The listing below is to be duplicated exactly, with every picture omitted.

* [Input data]:

=== Begin Enclosure ===

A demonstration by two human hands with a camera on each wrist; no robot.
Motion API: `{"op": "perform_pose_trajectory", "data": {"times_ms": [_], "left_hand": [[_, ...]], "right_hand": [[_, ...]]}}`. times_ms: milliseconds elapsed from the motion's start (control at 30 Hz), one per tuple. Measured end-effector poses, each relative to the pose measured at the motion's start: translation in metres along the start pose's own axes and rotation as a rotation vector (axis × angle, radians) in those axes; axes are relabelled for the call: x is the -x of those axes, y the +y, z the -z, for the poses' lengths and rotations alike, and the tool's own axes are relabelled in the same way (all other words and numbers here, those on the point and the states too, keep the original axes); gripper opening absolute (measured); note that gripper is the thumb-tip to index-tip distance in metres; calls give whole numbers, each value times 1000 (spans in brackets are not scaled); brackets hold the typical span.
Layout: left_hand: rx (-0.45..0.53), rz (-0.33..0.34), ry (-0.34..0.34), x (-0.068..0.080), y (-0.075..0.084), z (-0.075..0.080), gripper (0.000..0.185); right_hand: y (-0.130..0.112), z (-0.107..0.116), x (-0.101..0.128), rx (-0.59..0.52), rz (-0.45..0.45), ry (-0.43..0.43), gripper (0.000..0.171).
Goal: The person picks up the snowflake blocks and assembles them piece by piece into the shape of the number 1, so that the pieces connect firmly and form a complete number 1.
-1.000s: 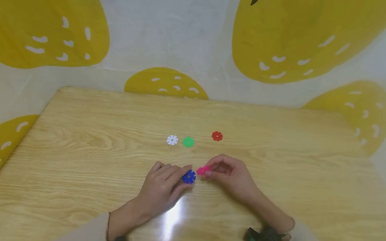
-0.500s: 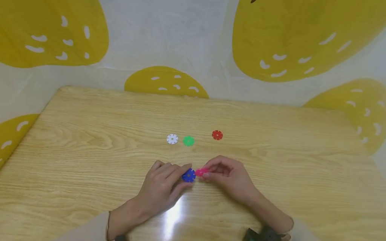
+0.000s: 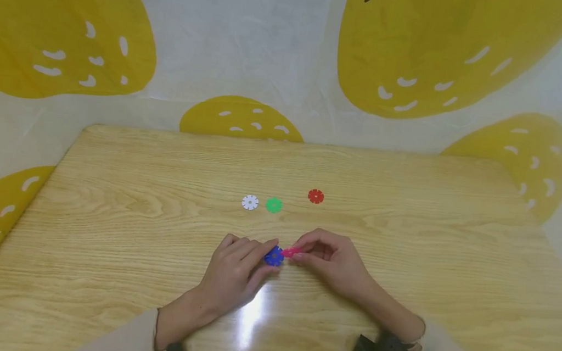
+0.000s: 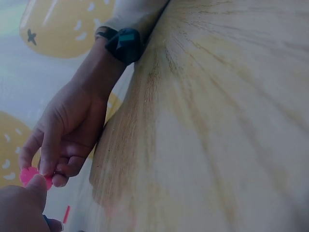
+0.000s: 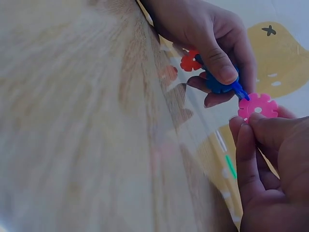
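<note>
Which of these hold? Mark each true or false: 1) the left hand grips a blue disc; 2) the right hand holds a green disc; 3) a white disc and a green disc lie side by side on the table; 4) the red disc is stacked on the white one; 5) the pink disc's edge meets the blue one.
1) True: the left hand pinches the blue disc.
2) False: the right hand pinches a pink disc; the green disc lies untouched on the table.
3) True: the white disc lies just left of the green one.
4) False: the red disc lies alone, apart to the right.
5) True: in the right wrist view their edges touch.
</note>
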State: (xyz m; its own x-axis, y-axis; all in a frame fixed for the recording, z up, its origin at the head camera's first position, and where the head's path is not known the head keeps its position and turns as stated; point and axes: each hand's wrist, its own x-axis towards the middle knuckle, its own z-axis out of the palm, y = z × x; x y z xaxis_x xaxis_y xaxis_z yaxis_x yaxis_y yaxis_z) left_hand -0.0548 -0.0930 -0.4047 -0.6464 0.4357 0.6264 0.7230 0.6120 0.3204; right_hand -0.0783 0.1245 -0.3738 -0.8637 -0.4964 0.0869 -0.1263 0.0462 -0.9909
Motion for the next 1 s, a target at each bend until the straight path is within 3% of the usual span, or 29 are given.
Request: {"op": "perform_pose_trajectory", "data": {"times_ms": [267, 500, 700, 867, 1000], "left_hand": [[4, -6, -7, 0, 0, 0, 42], [-4, -23, -26, 2, -1, 0, 40], [-29, -72, 10, 1, -1, -1, 41], [-51, -116, 63, 1, 0, -1, 41], [-51, -115, 60, -1, 1, -1, 40]], "right_hand": [[0, -1, 0, -17, 65, -13, 13], [2, -4, -1, -7, 243, -23, 15], [5, -6, -4, 24, 363, -29, 25], [4, -6, -4, 49, 384, -29, 25], [4, -6, -4, 25, 379, -34, 21]]}}
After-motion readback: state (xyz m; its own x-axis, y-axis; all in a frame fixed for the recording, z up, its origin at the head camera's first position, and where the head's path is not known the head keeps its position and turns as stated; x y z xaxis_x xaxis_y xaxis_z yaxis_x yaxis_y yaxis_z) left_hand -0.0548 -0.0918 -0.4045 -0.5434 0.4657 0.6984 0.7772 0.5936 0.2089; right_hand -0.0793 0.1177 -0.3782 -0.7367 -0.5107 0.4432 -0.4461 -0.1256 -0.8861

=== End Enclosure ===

* [Answer area]:
A demonstration by two human hands with a camera on each wrist; no robot.
Motion API: `{"op": "perform_pose_trajectory", "data": {"times_ms": [_], "left_hand": [[_, ...]], "right_hand": [[_, ...]]}}`. times_ms: milliseconds elapsed from the motion's start (control at 30 Hz), one per tuple. Measured end-effector poses, each relative to the pose measured at the motion's start: translation in metres along the start pose's own axes and rotation as a rotation vector (axis × angle, radians) in those axes; axes are relabelled for the call: x is the -x of those axes, y the +y, z the -z, for the poses' lengths and rotations alike, and the tool's own axes are relabelled in the same way (all other words and numbers here, those on the point and the states too, keep the original axes); gripper opening absolute (measured); note that gripper is the thumb-tip to index-tip distance in metres; calls give whole numbers, each value times 1000 (spans in brackets are not scaled); brackets hold the typical span.
Layout: left_hand: rx (-0.45..0.53), rz (-0.33..0.34), ry (-0.34..0.34), x (-0.068..0.080), y (-0.075..0.084), z (-0.075..0.080), gripper (0.000..0.185); right_hand: y (-0.130..0.112), z (-0.107..0.116), x (-0.101..0.128), rx (-0.59..0.52), rz (-0.45..0.45), ry (-0.43..0.43), gripper (0.000..0.171).
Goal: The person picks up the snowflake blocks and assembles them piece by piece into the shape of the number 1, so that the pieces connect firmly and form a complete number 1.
-1.000s: 
-0.500s: 
+0.000s: 
+0.000s: 
+0.000s: 
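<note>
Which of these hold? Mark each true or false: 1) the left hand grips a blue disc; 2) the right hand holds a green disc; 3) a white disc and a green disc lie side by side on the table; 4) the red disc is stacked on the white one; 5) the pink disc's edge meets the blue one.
1) True: the left hand pinches the blue disc.
2) False: the right hand pinches a pink disc; the green disc lies untouched on the table.
3) True: the white disc lies just left of the green one.
4) False: the red disc lies alone, apart to the right.
5) True: in the right wrist view their edges touch.
</note>
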State: (xyz m; its own x-axis, y-axis; all in a frame fixed for the recording, z up, its origin at the head camera's first position, and where the head's path is not known the head keeps its position and turns as stated; point and axes: each hand's wrist, its own x-axis towards the middle knuckle, its own z-axis out of the palm, y = z × x; x y z xaxis_x xaxis_y xaxis_z yaxis_x yaxis_y yaxis_z) left_hand -0.0548 -0.0930 -0.4047 -0.6464 0.4357 0.6264 0.7230 0.6120 0.3204; right_hand -0.0783 0.1245 -0.3738 -0.8637 -0.4964 0.0869 -0.1263 0.0462 -0.9909
Motion for the next 1 s, a target at each bend until the straight path is within 3% of the usual span, or 29 are given.
Request: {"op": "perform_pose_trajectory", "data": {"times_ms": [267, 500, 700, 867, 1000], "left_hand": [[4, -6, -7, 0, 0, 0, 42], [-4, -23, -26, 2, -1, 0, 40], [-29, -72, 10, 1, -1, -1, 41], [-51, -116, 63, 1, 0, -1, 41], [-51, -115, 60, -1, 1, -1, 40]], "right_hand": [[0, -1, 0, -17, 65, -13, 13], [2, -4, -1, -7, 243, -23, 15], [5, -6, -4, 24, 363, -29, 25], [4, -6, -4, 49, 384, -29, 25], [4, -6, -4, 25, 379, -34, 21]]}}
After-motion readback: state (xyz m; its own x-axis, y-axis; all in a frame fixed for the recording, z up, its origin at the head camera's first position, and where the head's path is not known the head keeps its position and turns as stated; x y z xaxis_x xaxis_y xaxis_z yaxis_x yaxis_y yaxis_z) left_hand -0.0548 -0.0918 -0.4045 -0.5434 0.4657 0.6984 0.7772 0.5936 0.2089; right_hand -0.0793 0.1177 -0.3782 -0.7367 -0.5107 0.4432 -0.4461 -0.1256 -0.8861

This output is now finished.